Task: A verbatim transcription of the listing below is required, without its pictures.

=======

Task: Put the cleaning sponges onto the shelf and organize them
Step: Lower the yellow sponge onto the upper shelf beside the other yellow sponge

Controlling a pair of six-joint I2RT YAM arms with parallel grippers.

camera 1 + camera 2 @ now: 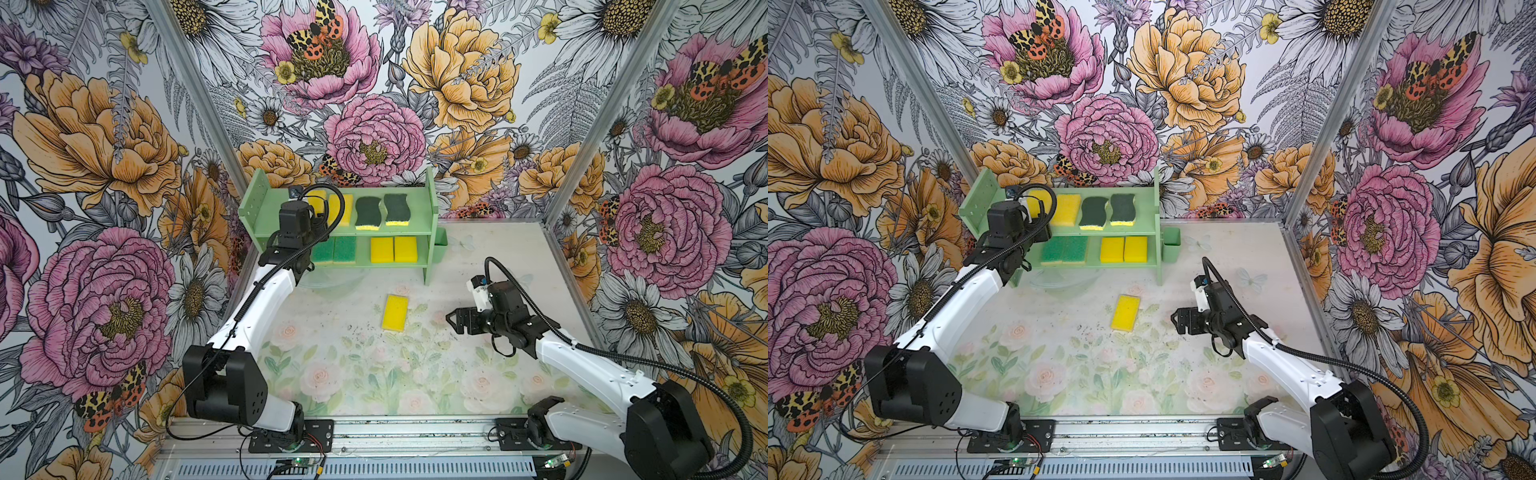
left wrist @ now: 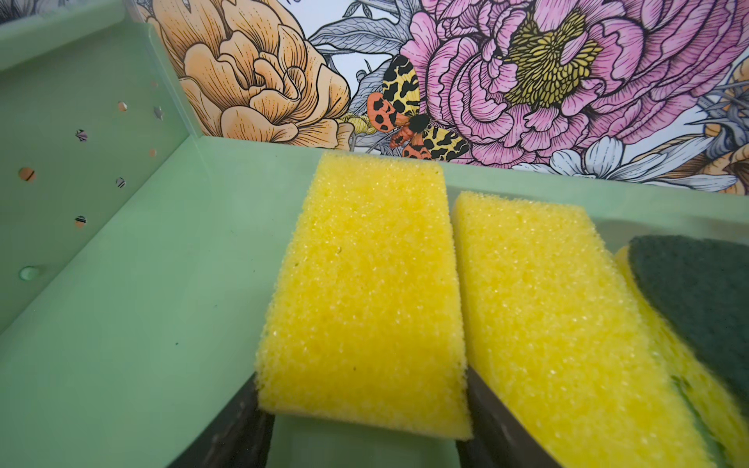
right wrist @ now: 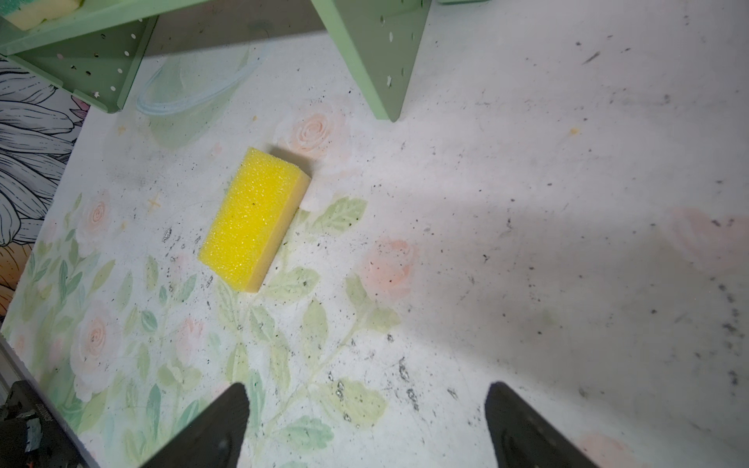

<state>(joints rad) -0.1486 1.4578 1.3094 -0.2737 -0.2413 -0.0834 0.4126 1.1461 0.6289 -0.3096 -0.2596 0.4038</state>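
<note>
One loose yellow sponge (image 1: 396, 312) lies on the counter (image 1: 498, 257), long axis pointing toward the shelf (image 1: 431, 208). It sits just left of the wide-open right pincer (image 1: 451, 324), the nearer one. The left pincer (image 2: 360, 379) flanks a top-tier yellow sponge (image 2: 364, 291); I cannot tell if it grips. Shelved: four yellow, two dark-green sponges (image 1: 368, 212), two bright-green sponges (image 1: 334, 249).

My right gripper (image 3: 367, 391) is black, the loose sponge (image 3: 253, 219) plain yellow, the table (image 3: 527, 202) pale with faded pink roses, green leaves and black specks, the shelf (image 1: 430, 216) mint green, the wavy sponges (image 1: 368, 212) dark green over yellow, and the walls (image 1: 374, 137) flowered pink and orange.
</note>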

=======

Written solution:
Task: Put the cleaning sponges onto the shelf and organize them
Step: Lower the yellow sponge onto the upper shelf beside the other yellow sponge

Controlling a pair of six-joint I2RT YAM arms with parallel grippers.

camera 1 + camera 2 @ now: 
left wrist @ now: 
right wrist @ now: 

<state>(joints rad) -0.1486 1.4578 1.3094 -0.2737 -0.2413 -0.0834 0.4126 1.1461 0.6289 -0.3096 -0.2596 0.4038</state>
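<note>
One loose yellow sponge (image 1: 396, 312) lies on the counter (image 1: 498, 257), long axis pointing toward the shelf (image 1: 431, 208). It sits just left of the wide-open right pincer (image 1: 451, 324), the nearer one. The left pincer (image 2: 360, 379) flanks a top-tier yellow sponge (image 2: 364, 291); I cannot tell if it grips. Shelved: four yellow, two dark-green sponges (image 1: 368, 212), two bright-green sponges (image 1: 334, 249).

My right gripper (image 3: 367, 391) is black, the loose sponge (image 3: 253, 219) plain yellow, the table (image 3: 527, 202) pale with faded pink roses, green leaves and black specks, the shelf (image 1: 430, 216) mint green, the wavy sponges (image 1: 368, 212) dark green over yellow, and the walls (image 1: 374, 137) flowered pink and orange.
</note>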

This answer is now finished.